But missions and mission statements are only the beginnings or premises of institutional life and the reality is that they are extremely problematic. As I noted earlier, almost every institution can trace its roots and origin to the response of the soul to an individual's search for self which leads to discovery and change. This frequently means that the mission reflects that single individual's journey, for example, the Institute's mission includes the words "in the spirit of C. G. Jung". Other individuals then recognize the mission as resembling or expressing essential aspects of their experience, and so a sense of kinship develops around a felt sense of common ground. So far so good. However, because we know, or at least believe, that each individual person's core of being necessarily holds an ineluctable " incomparable uniqueness" we know that sooner or later the common ground must give way to different individual paths. Here the beautiful abstract generality of mission collides with the harsh reality of interpretation and implementation. Here begins the conflict and churning and competition among souls striving to advance the selves they serve. Here Jung's words about violent animals and monstrosities find their inspiration. All I need say to make my point here is "Bosnia" or "The Middle East", or to bring it closer to home, "The C.G. Jung Institute of Chicago".

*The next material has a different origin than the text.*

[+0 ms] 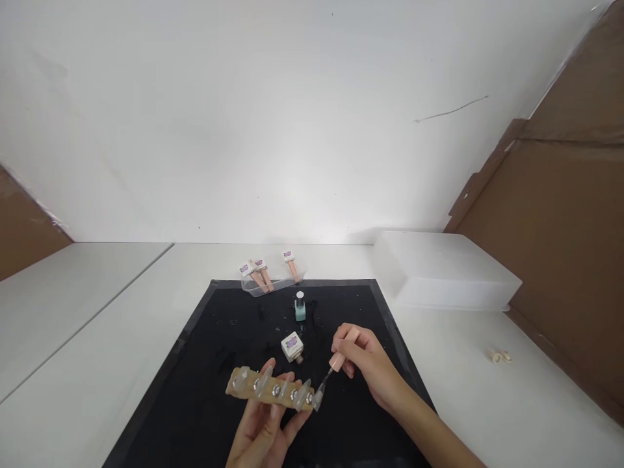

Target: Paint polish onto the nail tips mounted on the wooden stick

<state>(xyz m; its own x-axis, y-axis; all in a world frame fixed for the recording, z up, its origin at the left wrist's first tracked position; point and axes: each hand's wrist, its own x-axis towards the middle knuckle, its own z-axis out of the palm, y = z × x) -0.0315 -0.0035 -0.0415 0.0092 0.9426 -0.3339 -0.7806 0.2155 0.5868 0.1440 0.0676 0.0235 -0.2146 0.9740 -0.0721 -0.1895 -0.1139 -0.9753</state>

What can save us from the murderous chemistry of competing individual destinies that seems so inevitable? I will give a partial answer to this question immediately and honestly and from personal experience by saying, "Sometimes nothing can save us from it. Sometimes we have to pull the trigger." Sometimes the turmoil that arises from competing human desires is only settled in violence and death, be it figurative or literal. And even then it is not really settled. It goes this way because we have not yet come far enough in our understanding of ourselves to know the means of doing otherwise. It may well be that what is inherent in our nature will not permit it. I say this as a caveat to the more hopeful prescription I now want to offer because naivete is not, to my way of thinking, a useful ingredient in the medicine we need to swallow.

It seems to me that our only hope is a peculiar perspective of consciousness that simultaneously holds together in mind the paradoxical elements of the self or core of being, namely, incomparable uniqueness and species solidarity. This is an exhausting undertaking because as these aspects of the self vie for the attention and identification of the ego, an enormous tension is generated by their intrapsychic competition. As the struggle between the urge to fulfill individual destiny (incomparable uniqueness) and the driving conservatism of the instincts (species solidarity) besieges the ego, the danger of a fundamental split in the personality is everpresent. This split can take place internally and divide and impoverish the personality or it can be displaced into the outer world where it confounds relational life at home or on the job. Even worse, and unfortunately all too common, is the split which simultaneously inhabits inner and outer realms and creates a pernicious, tormenting chaos that drains and damages both the individual and the community.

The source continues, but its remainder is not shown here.